No dia a dia das empresas do setor o termo regulagem sempre esteve relacionado a vazão ou a taxa de aplicação (litros/ha). Porém, em função das atuais exigências do mercado consumidor, seja de forma direta, pelos agricultores, ou indireta, pela sociedade, aqui propõe-se olhar para o termo “regulagem” de uma forma mais ampla e aplicada a esse novo contexto. A sustentabilidade como o novo critério de regulagem e aferição do instrumental aeroagrícola.

Apesar da sustentabilidade buscar o equilíbrio entre as três dimensões, até hoje a dimensão econômica (lucro) tem sido o pilar central das estratégias e ações das empresas. Porém, no caso do setor aeroagrícola, mesmo estando atento ao cumprimento das legislações ambientais e sociais, por ser uma atividade com riscos inerentes e de impacto na coletividade, as dimensões social e ambiental passam a assumir um papel decisivo e fundamental na definição das estratégias das empresas do setor.

Do ponto de vista ambiental, sustentabilidade e eficiência podem ser entendidos como termos complementares ou, porque não dizer, sinônimos. Produzir mais utilizando menos recursos é a base do conceito de eficiência que fundamenta os debates bioeconômicos pelo mundo. Aliar o princípio da eficiência à redução do impacto ambiental é o grande desafio, tanto para o agronegócio como para o setor de aviação agrícola.

A evolução tecnológica vem contribuindo a cada ano com ganhos em eficiência.

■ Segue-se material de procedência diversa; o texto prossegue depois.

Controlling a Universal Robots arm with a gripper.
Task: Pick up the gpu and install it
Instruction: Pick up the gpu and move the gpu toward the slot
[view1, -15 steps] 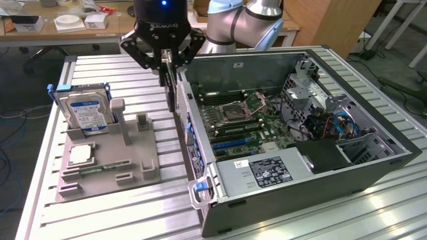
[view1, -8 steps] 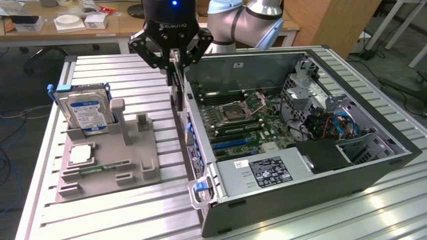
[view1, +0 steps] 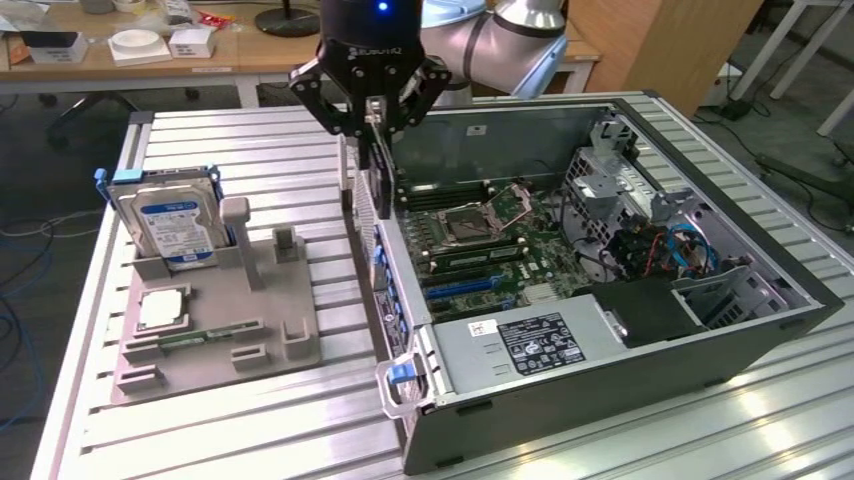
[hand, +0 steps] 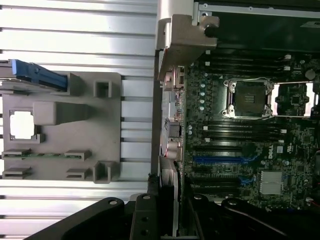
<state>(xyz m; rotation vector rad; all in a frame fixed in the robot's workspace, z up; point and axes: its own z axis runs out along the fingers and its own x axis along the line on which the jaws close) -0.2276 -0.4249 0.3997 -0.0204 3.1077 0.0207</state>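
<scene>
Exterior view first: my fingers (view1: 372, 124) are clamped on the gpu (view1: 383, 178), gripping its upper edge so the card hangs upright and edge-on beneath them. It is in the air, over the wall of the open computer case (view1: 641, 390) on the exterior view's left, between the gray parts fixture (view1: 267, 300) and the motherboard (view1: 494, 250). It sits in no slot yet.

The case lies on its side on the slatted aluminium desk (view1: 240, 430), with the power supply (view1: 534, 345) at its near end and the bare CPU socket (view1: 477, 215) close to the hanging card. In the fixture a hard drive (view1: 171, 222) with a blue-white label stands upright, and a narrow green memory stick (view1: 207, 338) lies flat near a processor chip (view1: 160, 308).

In the wrist view I look along the card's thin edge to its silver end bracket (hand: 187, 42), which lies over the case wall just beside the motherboard's edge — the blue expansion slot (hand: 222, 160) is off to one side, apart from the card.
</scene>
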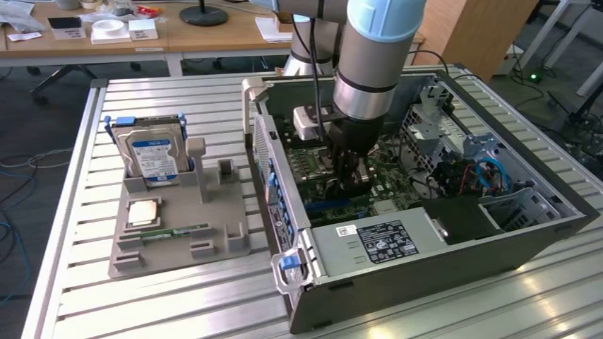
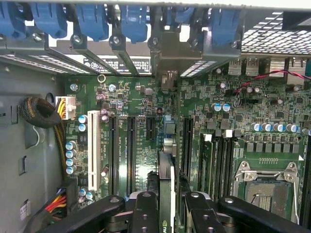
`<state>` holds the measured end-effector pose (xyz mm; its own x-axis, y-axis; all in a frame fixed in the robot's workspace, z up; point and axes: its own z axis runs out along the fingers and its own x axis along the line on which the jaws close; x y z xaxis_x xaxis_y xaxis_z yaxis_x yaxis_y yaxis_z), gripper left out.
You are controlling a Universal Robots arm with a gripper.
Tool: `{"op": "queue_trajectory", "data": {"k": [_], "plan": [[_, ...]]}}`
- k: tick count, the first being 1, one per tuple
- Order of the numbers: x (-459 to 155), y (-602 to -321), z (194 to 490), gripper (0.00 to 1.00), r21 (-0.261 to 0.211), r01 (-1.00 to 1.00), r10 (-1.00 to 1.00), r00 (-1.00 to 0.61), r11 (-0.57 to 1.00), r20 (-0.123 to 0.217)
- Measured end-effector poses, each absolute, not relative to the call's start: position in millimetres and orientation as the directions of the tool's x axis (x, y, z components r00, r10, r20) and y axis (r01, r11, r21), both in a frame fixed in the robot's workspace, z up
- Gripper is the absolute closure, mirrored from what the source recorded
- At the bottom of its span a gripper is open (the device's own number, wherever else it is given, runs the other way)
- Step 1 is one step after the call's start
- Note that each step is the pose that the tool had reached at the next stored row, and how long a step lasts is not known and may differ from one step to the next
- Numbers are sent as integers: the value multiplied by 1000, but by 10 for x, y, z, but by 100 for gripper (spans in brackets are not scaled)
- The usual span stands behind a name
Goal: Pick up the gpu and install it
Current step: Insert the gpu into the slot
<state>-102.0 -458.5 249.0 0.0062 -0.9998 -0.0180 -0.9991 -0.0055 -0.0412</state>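
Since the claw point(image 2: 172, 213) is down inside the open computer case point(image 1: 424, 279), it all comes down to how the gpu point(image 2: 165, 179) is lined up with the long black slots point(image 2: 130, 150) on the motherboard point(image 2: 252, 97). The claw is clenched on the gpu, which is pinched between the fingers point(image 2: 146, 211) and seen edge-on in the wrist view as a thin dark strip. It sticks straight out from the claw toward the board. Its long axis runs parallel to the slots and points at the row of blue latches point(image 2: 92, 19) on the case's back wall.

The gpu is hung between two of the long slots. Whatever sits right underneath is covered by the card itself, so which slot it's actually over can't be told, and whether it's touching the board can't be made out either. Probably hovering or just starting to seat, but that's a guess.

In the exterior view the claw point(image 1: 351, 185) is seen over the middle of the board.

Out on the bench point(image 1: 188, 296), toward the exterior view's left of the case, a grey holder point(image 1: 212, 205) is parked. A hard drive point(image 1: 151, 159) is stood upright in its back pocket, a square chip point(image 1: 143, 212) is laid flat in front of that, and a green memory stick point(image 1: 176, 232) is laid in a groove near the front.
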Motion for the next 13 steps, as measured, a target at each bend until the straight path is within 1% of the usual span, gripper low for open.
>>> {"op": "queue_trajectory", "data": {"k": [13], "plan": [[-1037,-4584,2485,74,-57,-998,-1000,15,-14,-18]]}}
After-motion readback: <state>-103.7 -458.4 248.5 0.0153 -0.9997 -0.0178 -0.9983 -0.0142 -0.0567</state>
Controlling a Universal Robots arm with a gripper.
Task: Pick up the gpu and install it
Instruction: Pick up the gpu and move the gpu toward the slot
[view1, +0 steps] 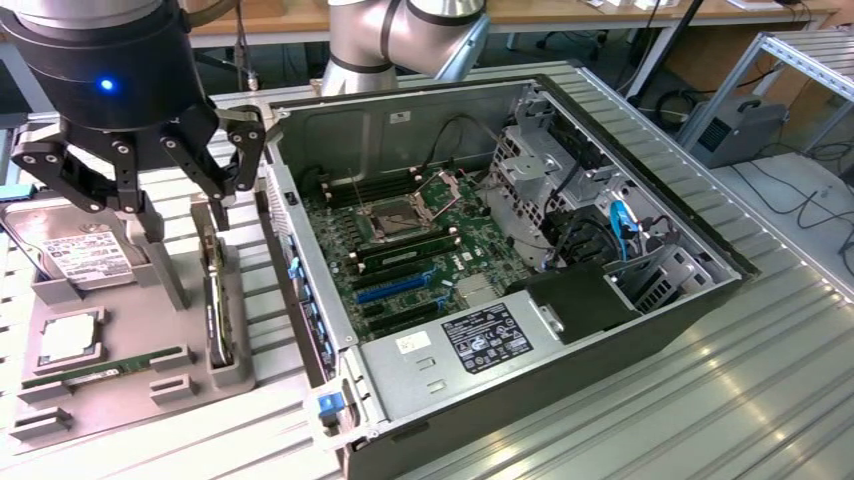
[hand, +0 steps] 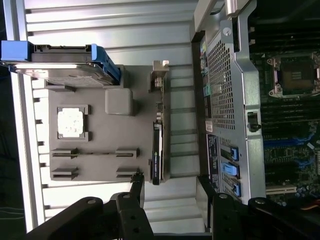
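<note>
The gripper (view1: 183, 215) hangs with jaws spread, empty, just above the gpu (view1: 214, 300), standing on edge in the gray tray (view1: 200, 378), at nine o'clock of the computer case (view1: 441, 380) in the exterior view.

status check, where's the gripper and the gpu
gripper open, empty, above parts tray. gpu on edge in tray, untouched. computer case close beside it.

A robotics lab or workshop: a ribbed metal counter (view1: 747, 400) carries an opened computer case (view1: 387, 125), with an aluminium frame (view1: 798, 48) and loose cables (view1: 817, 200) at the upper right.
</note>
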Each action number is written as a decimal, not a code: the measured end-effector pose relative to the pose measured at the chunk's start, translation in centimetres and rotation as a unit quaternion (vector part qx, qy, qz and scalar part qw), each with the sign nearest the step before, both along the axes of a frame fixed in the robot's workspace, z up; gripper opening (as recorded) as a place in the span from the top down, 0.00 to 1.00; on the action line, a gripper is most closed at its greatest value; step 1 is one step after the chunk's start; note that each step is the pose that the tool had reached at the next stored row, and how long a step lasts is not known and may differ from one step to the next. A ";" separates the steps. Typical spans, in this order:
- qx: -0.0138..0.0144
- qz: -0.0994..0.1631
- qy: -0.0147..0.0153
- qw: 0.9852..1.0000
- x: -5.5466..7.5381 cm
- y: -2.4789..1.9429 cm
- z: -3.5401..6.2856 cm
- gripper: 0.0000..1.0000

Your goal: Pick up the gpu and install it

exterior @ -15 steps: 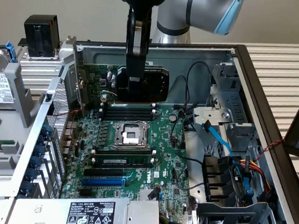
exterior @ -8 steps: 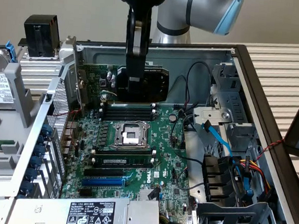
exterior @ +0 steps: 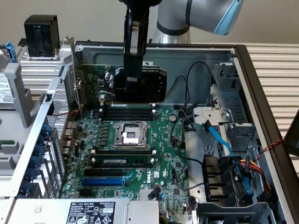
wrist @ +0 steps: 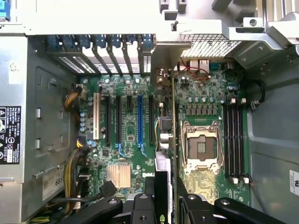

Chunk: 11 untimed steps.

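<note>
Fingers (wrist: 149,188) half-closed, pinching gpu (exterior: 153,86) upright above motherboard (exterior: 134,165).

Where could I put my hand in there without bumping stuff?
Bare spots: the slatted table outside the case, at the exterior view's right, and the grey metal beside the RAM slots. Crowded: the cables beside the motherboard, and around the gpu in the gripper.

Green motherboard (exterior: 134,163), speckled with silver solder points, carries one blue slot (wrist: 139,119) among black ones and one cream slot (wrist: 96,116). Graphics card (exterior: 153,86): black cover. Memory sticks (exterior: 128,112): black. Flat cable (exterior: 218,135): light blue. Wire bundle (exterior: 253,165): red, yellow, black. Case (exterior: 196,58): grey metal; mesh panel (wrist: 205,44): perforated. Label (exterior: 92,218): white, black print. Heat sink (wrist: 118,176): gold, ribbed.
</note>
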<state>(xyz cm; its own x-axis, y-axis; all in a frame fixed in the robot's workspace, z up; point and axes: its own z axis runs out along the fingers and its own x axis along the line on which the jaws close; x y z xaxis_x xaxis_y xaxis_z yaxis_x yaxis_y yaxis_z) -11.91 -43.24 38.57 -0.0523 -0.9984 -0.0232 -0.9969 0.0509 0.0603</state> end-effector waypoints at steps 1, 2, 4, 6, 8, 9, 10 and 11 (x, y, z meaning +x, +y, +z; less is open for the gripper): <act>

Isso se apresenta, por exemplo, por meio da maior capacidade das aeronaves (maior rendimento e menor vazão por unidade de área); pelo instrumental utilizado (DGPS, marcadores, aplicativos, etc.), que garante também transparência nas informações; ou pelo monitoramento das condições meteorológicas ideais para aplicação exitosa dos insumos.

Entretanto, investir em tecnologias voltadas à sustentabilidade e não mensurar seu impacto é uma forma pouco eficaz de valorar esses benefícios e comunicá-los à sociedade. Por mais eficiente que a aviação agrícola seja, é preciso que essa eficiência seja mensurada e a informação disponibilizada para a sociedade. A Bioeconomia propõe diferentes métricas para mensurar os impactos sociais, econômicos e ambientais, dependendo do recurso natural a ser avaliado.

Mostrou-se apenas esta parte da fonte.